▶ Work to complete:
In the listing below, the answer starts at the line that has "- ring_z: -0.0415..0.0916" and stops after the line that has "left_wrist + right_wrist"; please repeat that part exactly and nothing more.
START Source records
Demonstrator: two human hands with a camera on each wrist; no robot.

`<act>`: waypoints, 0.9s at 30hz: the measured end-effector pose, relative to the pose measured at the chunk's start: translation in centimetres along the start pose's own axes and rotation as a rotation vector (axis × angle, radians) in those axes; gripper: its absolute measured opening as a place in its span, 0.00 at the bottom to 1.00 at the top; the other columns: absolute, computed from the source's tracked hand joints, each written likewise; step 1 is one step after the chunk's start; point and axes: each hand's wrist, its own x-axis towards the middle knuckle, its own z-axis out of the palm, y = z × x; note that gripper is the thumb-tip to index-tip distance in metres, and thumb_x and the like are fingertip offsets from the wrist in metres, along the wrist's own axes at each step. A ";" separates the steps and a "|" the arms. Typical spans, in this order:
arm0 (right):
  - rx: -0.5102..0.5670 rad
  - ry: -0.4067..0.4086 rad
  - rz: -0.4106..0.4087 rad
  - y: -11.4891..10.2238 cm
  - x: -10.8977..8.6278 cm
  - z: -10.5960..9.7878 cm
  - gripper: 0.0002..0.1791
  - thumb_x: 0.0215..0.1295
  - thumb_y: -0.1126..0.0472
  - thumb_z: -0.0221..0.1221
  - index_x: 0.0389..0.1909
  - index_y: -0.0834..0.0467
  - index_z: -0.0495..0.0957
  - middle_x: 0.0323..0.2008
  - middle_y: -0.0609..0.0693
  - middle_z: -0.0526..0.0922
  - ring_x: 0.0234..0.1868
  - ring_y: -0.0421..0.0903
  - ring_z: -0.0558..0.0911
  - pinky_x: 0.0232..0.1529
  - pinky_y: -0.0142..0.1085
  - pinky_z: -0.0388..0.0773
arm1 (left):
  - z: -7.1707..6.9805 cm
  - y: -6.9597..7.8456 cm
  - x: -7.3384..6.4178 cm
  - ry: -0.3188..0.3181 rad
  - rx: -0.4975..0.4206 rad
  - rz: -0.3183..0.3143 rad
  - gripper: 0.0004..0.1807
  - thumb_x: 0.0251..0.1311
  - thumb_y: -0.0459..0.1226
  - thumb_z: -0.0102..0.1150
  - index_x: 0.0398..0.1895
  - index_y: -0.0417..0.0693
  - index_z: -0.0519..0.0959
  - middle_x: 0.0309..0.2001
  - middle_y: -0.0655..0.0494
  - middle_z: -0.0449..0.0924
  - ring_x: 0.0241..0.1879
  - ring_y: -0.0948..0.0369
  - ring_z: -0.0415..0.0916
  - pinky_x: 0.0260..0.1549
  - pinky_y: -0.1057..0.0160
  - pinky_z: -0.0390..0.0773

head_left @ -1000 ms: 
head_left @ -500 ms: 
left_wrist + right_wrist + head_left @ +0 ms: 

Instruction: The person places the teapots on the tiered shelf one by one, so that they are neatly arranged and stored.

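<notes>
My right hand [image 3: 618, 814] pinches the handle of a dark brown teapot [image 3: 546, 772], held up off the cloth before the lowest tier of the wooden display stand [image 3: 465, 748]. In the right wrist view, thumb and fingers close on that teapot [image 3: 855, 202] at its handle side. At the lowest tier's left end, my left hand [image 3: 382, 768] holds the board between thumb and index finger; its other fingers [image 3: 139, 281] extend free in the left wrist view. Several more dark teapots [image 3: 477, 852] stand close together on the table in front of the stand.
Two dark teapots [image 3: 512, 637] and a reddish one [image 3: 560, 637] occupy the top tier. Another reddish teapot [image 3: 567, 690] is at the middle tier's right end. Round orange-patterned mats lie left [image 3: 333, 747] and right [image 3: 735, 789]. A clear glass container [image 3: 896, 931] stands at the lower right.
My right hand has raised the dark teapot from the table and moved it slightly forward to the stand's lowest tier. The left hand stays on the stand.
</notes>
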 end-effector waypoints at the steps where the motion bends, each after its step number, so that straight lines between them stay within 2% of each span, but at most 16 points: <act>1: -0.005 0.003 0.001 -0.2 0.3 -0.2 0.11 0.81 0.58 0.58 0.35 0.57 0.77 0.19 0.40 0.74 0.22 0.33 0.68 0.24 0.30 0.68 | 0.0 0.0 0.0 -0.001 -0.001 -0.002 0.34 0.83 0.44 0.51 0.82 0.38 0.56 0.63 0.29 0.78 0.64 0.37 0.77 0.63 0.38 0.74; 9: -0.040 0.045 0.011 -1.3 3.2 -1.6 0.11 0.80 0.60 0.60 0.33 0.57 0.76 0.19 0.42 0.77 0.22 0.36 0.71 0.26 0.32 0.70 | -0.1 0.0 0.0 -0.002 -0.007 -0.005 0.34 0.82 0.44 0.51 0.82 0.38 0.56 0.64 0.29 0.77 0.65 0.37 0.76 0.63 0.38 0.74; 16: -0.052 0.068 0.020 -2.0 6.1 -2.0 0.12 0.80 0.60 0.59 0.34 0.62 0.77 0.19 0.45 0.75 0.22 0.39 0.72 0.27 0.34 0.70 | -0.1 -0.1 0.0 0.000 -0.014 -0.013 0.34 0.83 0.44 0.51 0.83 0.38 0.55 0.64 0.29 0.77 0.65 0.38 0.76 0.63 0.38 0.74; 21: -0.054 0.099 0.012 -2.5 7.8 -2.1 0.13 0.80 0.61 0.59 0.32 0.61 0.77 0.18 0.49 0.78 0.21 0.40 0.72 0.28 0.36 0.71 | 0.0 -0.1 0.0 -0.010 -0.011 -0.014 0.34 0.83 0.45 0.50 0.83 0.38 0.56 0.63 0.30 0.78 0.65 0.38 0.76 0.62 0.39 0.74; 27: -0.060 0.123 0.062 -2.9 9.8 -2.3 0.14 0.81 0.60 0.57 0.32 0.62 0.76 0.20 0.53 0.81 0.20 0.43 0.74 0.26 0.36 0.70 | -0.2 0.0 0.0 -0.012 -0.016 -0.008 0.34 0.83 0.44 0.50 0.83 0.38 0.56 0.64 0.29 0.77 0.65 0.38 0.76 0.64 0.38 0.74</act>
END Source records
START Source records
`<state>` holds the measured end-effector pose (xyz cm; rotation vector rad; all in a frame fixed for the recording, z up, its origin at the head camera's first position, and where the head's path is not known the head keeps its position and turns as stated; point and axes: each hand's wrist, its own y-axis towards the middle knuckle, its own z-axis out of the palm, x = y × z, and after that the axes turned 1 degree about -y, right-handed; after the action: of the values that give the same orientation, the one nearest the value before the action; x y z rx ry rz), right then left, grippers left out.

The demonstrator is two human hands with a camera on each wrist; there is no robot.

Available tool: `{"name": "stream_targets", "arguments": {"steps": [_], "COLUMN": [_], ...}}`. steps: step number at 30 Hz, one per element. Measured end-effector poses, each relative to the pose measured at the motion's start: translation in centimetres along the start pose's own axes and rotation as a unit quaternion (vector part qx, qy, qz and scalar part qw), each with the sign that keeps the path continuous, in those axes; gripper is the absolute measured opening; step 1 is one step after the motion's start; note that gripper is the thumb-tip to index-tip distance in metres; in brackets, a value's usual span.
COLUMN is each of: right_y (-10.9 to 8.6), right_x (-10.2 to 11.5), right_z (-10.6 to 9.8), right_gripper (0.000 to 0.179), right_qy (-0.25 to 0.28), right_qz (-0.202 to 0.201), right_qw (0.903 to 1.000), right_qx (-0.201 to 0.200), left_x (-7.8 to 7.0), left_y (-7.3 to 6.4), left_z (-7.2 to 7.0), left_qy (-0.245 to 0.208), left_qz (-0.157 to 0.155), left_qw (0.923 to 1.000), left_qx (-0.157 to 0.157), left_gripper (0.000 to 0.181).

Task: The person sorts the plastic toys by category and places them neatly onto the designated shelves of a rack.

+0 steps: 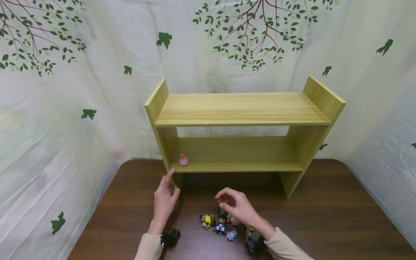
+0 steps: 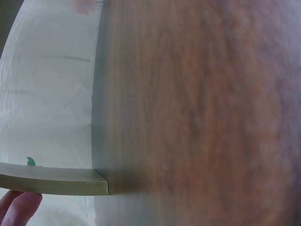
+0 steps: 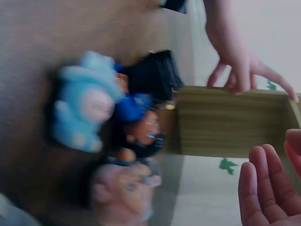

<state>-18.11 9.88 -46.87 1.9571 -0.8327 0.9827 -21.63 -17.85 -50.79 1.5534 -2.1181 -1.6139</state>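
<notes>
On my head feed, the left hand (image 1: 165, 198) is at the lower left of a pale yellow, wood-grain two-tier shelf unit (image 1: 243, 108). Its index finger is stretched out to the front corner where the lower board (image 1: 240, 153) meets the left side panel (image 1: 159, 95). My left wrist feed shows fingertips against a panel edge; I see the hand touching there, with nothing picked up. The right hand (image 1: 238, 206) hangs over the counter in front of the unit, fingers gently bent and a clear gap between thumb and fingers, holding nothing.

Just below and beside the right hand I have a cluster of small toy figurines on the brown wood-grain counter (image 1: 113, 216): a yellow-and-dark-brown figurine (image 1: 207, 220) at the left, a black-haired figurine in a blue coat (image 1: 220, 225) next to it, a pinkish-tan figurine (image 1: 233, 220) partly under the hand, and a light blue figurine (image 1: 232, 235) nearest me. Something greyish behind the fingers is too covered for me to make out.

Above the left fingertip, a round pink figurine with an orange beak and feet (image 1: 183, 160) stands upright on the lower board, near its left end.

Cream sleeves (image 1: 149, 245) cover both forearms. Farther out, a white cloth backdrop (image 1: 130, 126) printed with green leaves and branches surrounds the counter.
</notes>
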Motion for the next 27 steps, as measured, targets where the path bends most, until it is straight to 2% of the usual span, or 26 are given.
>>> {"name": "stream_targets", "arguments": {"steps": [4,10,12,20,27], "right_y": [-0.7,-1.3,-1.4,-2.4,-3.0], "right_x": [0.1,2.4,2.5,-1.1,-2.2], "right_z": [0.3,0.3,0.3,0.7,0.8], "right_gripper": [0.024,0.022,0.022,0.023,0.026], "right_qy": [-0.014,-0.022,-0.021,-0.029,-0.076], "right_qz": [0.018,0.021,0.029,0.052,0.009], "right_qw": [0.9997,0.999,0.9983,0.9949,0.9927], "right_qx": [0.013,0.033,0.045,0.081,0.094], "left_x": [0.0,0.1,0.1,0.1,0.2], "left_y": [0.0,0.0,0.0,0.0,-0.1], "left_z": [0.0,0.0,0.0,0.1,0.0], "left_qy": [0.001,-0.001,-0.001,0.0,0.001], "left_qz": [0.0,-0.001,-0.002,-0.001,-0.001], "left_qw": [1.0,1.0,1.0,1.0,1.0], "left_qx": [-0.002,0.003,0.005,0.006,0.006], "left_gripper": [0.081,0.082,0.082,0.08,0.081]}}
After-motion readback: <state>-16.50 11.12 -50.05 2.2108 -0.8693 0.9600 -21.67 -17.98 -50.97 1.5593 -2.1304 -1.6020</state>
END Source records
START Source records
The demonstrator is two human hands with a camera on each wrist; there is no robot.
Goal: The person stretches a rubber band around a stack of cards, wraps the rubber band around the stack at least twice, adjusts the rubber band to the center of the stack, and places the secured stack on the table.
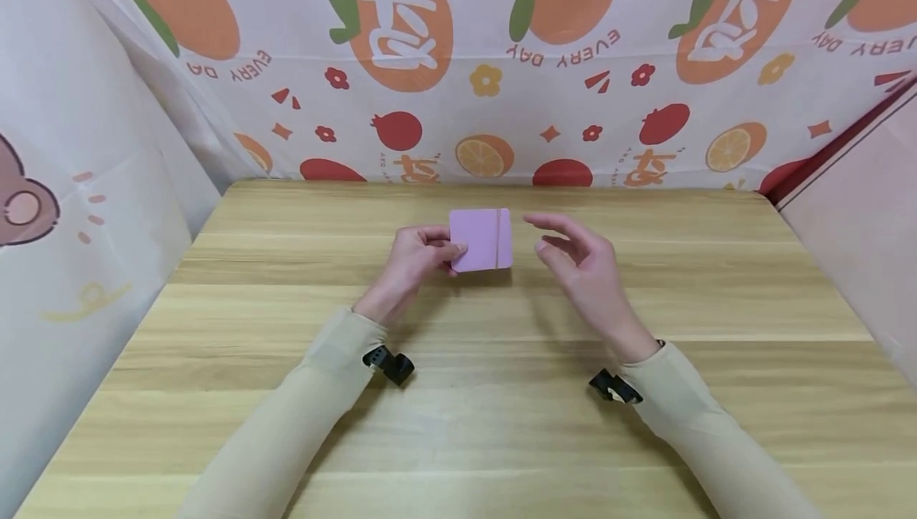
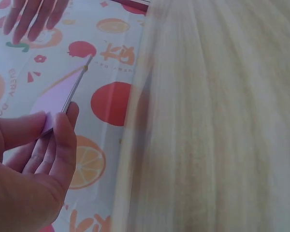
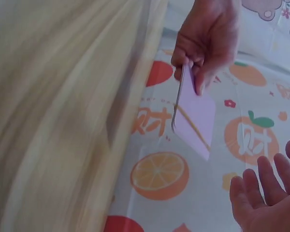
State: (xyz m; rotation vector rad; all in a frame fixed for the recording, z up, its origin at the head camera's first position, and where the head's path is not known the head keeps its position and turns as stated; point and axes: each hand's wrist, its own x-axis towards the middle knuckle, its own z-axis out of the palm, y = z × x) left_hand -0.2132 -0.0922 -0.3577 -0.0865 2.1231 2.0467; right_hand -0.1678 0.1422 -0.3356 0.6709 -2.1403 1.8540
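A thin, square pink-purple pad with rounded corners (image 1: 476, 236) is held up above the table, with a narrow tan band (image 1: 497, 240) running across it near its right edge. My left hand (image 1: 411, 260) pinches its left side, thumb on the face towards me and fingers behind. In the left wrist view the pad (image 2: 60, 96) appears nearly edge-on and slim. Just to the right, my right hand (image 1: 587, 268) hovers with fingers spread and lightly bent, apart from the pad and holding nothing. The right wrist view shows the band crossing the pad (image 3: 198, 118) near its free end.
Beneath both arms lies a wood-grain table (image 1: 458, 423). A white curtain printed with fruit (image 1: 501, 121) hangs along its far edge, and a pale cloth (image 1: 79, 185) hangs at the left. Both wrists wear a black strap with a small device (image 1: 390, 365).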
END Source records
▶ Answer for the task:
  - ring_z: -0.0415..0.0916
  - pinky_x: 0.0260..0.1549
  - pinky_y: -0.1057..0.0160
  - pinky_z: -0.0390..0.0773

head_left @ -1000 ms: 
head_left @ -500 ms: 
left_wrist + right_wrist + head_left @ +0 ms: 

This exercise is done.